A Commentary by John Stott
Matthew 5:38-42. A Christian’s righteousness: Non-retaliation.
(continued)
Thus the only limit to the Christian’s generosity will be a limit which love itself may impose. For example the apostle Paul once ‘resisted’ (same Greek word) the apostle Peter to his face. Peter’s behaviour had been wrong, evil. He had withdrawn from fellowship with Gentile brothers and so contradicted the gospel. Did Paul give in to him and let him get away with it? No. He opposed him, publicly rebuking him and denouncing his action. And I think we must defend Paul’s conduct as a true expression of love. For on the one hand there was no personal animosity towards Peter (he did not punch him or insult him or injure him), while on the other there was a strong love of the Gentile Christians Peter had affronted and for the gospel he had denied (Gal.2:11-14).
Similarly Christ’s illustrations are not to be taken as the charter for any unscrupulous tyrant, ruffian, beggar or thug. His purpose was to forbid revenge, not to encourage injustice, dishonesty or vice. How can those who seek as their first priority the extension of God’s righteousness rule at the same time contribute to the spread of unrighteousness? True love, caring for both the individual and society, takes action to deter evil and to promote good. And Christ’s command was ‘a precept of love, not folly’. He teaches not the irresponsibility which encourages evil but the forbearance which renounces revenge. Authentic Christian non-resistance is non-retaliation.
The familiar words of the Authorized Version, ‘Resist not evil’, have been taken by some as a basis for uncompromising pacifism, as the prohibition of the use of force in any and every situation.
One of the most absurd instances of this is ‘the crazy saint’ whom Luther describes, ‘who let the lice nibble at him and refused to kill any of them on account of this text, maintaining that he had to suffer and could not resist evil’!
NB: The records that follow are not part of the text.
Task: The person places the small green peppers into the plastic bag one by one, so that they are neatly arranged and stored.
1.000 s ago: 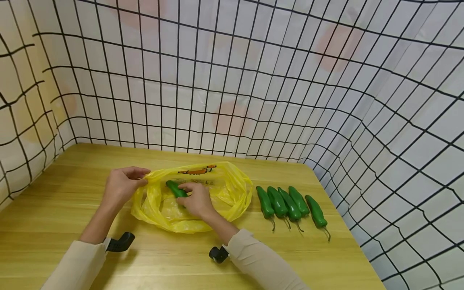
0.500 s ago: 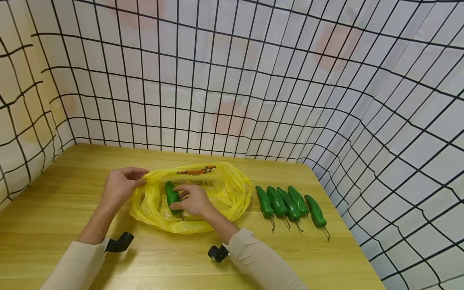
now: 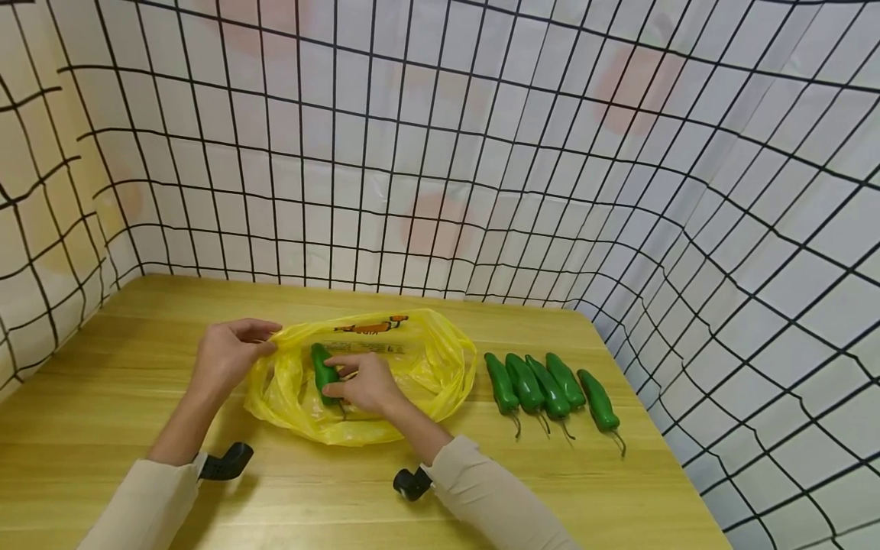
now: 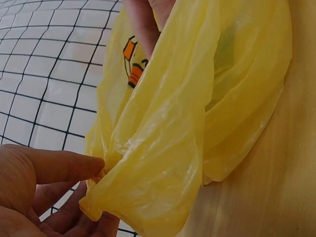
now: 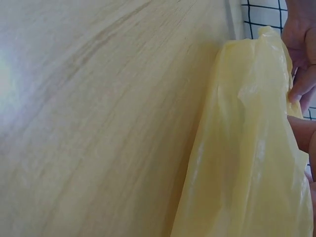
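A yellow plastic bag (image 3: 440, 382) lies on the table with its mouth spread wide. My left hand (image 3: 230, 351) pinches the bag's left rim between thumb and fingers; the left wrist view shows the plastic gathered at the fingertips. Inside the mouth is a green pepper (image 3: 321, 370), with its stem toward me. My right hand (image 3: 367, 382) reaches into the bag from the right, thumb and fingers on the pepper's right side. In the left wrist view, the bag's side hides most of the right hand (image 4: 143, 24).
Several more green peppers (image 3: 529, 386) lie in a row right of the bag, one (image 3: 600, 401) slightly apart. A black wire grid (image 3: 371, 176) encloses the back and sides of the wooden table (image 3: 309, 504).
The pepper in the bag has turned from slanted to nearly upright in the head view and shifted slightly left with my right hand. My left hand stays on the rim.
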The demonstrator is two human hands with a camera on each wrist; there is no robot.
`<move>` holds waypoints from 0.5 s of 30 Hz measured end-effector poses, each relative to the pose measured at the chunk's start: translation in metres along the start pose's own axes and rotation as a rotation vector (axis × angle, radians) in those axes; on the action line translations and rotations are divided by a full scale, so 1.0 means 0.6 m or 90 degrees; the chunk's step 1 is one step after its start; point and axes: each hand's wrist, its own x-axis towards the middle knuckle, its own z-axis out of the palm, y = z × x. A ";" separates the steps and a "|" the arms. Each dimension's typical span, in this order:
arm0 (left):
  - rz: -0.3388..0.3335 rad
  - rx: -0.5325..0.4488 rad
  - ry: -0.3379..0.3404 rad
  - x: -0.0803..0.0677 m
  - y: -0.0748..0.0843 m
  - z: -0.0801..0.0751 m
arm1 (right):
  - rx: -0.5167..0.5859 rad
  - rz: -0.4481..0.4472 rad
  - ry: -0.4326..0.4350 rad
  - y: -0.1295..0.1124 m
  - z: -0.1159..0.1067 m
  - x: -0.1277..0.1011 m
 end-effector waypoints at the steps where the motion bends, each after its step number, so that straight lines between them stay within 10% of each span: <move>1: 0.001 0.001 0.000 0.000 0.000 0.000 | 0.004 0.003 0.001 0.000 0.000 0.000; 15: 0.009 0.002 0.000 -0.001 0.000 0.001 | 0.028 0.017 0.015 0.002 0.010 0.004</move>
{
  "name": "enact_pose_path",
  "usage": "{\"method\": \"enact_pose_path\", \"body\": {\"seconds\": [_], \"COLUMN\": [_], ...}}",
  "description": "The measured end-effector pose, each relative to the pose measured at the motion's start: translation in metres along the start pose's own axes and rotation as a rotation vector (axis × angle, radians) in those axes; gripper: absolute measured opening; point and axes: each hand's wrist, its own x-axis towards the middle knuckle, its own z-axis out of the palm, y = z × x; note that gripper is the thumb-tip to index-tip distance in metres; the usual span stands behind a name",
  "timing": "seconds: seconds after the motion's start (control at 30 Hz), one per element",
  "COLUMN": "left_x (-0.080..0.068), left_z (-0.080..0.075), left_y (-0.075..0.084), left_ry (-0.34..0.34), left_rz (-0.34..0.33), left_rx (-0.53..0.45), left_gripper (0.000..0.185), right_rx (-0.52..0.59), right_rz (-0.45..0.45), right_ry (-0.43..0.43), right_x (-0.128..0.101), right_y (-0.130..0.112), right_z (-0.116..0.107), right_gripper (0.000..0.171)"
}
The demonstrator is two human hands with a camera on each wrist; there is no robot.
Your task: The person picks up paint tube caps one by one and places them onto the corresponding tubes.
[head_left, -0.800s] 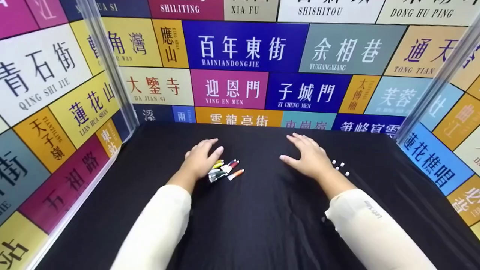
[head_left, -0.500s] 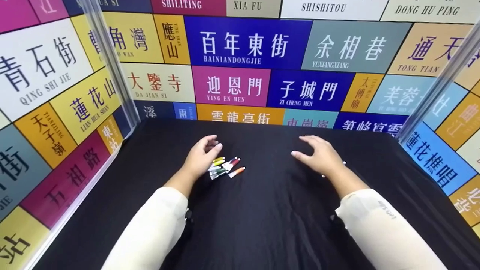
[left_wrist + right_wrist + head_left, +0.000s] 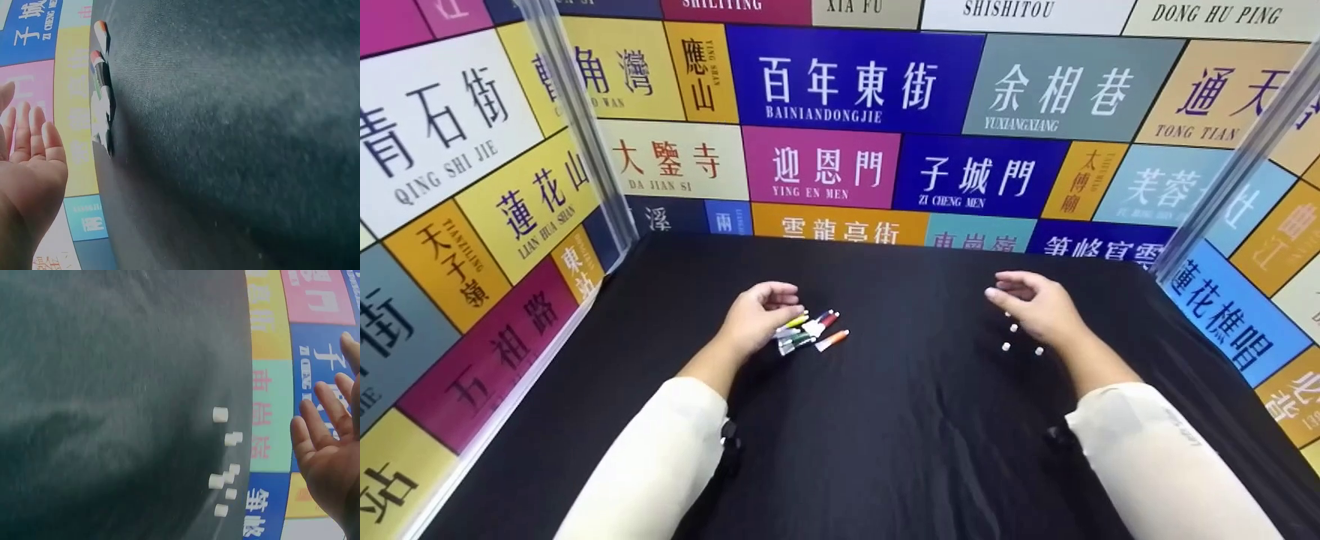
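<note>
A loose pile of small paint tubes (image 3: 829,321) in several colours lies on the black cloth, left of the middle; an orange tube (image 3: 832,340) lies at its right side. My left hand (image 3: 750,319) hovers at the pile's left edge with relaxed, slightly bent fingers, holding nothing. In the left wrist view the left hand (image 3: 34,169) stands above the cloth, apart from the tubes (image 3: 101,79). Several small white cylinders, like caps (image 3: 220,414), are scattered on the right. Over them hangs my right hand (image 3: 1039,307), fingers loosely bent, nothing in it, partly hiding them.
Black cloth (image 3: 877,420) with folds covers the table. Behind it and at both sides rise walls of coloured street-name signs (image 3: 855,82). Clear upright edge strips (image 3: 585,127) run along the wall corners.
My right hand has moved right, over the white cylinders, and its fingers have bent more. The left hand has shifted slightly left and its fingers have curled a little. The tubes stay put.
</note>
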Motion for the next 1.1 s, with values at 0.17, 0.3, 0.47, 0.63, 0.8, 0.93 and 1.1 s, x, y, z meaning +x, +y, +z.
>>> {"method": "enact_pose_path", "body": {"seconds": [0.17, 0.3, 0.47, 0.63, 0.8, 0.93, 1.1], "left_x": [-0.001, -0.003, -0.006, -0.007, -0.006, -0.006, -0.008], "left_z": [0.001, 0.003, 0.003, 0.003, 0.003, 0.004, 0.007], "left_y": [-0.002, -0.007, -0.010, -0.008, -0.011, -0.014, -0.015], "left_ry": [-0.039, -0.062, -0.128, -0.201, -0.222, -0.226, -0.227], "left_rz": [-0.019, -0.015, -0.034, -0.096, -0.096, -0.084, -0.071], "left_rx": [0.050, 0.065, 0.212, 0.345, 0.418, 0.470, 0.494], "left_gripper": [0.040, 0.036, 0.035, 0.035, 0.032, 0.025, 0.022], "right_rx": [0.041, 0.055, 0.071, 0.123, 0.214, 0.270, 0.316], "right_rz": [0.042, 0.082, 0.125, 0.167, 0.207, 0.226, 0.243], "right_ry": [0.027, 0.029, 0.028, 0.019, 0.025, 0.042, 0.061], "right_x": [-0.007, -0.014, -0.021, -0.028, -0.035, -0.038, -0.042], "right_y": [0.015, 0.027, 0.037, 0.037, 0.030, 0.031, 0.037], "right_z": [-0.015, -0.025, -0.037, -0.045, -0.054, -0.062, -0.071], "right_gripper": [0.055, 0.057, 0.059, 0.060, 0.057, 0.051, 0.033]}}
A more reputable example, though also an extreme one, was Leo Tolstoy, the distinguished nineteenth-century Russian novelist and social reformer. In *What I believe* (1884) he describes how in a time of deep personal perplexity about life’s meaning he was ‘left alone with my heart and the mysterious book’. As he read and re-read the Sermon on the Mount, ‘I suddenly understood what I had not formally understood’ and what, in his view, the whole church for 1800 years had misunderstood. ‘I understood that Christ says just what he says,’ in particular in his command ‘Resist not evil.’ ‘These words…, understood in their direct meaning, were for me truly a key opening everything else.’ In the second chapter (‘The Command of Non-Resistance’) he interprets Jesus’ words as a prohibition of all physical violence to both persons and institutions. ‘It is impossible at one and the same time to confess Christ as God, the basis of whose teaching is non-resistance to him that is evil, and consciously and calmly to work for the establishment of property, law courts, government and military forces…’ Again, ‘Christ totally forbids the human institution of any law court’ because they resist evil and even return evil for evil. The same principle applies, he says, to the police and the army. When Christ’s commands are at last obeyed ‘all men will be brothers, and everyone will be at peace with others… Then the kingdom of God will have come.’ When in the last chapter he tries to defend himself against the charge of naivety because ‘enemies will come…, and if you do not fight, they will slaughter you’, he betrays his ingenuous (indeed mistaken) doctrine of human beings as basically rational and amiable. Even ‘the so-called criminals and robbers…love good and hate evil as I do’. And when they come to see, through the truth Christians teach and exhibit, that the non-violent devote their lives to serving others, ‘no man will be found so senseless as to deprive of food or to kill those who serve him’.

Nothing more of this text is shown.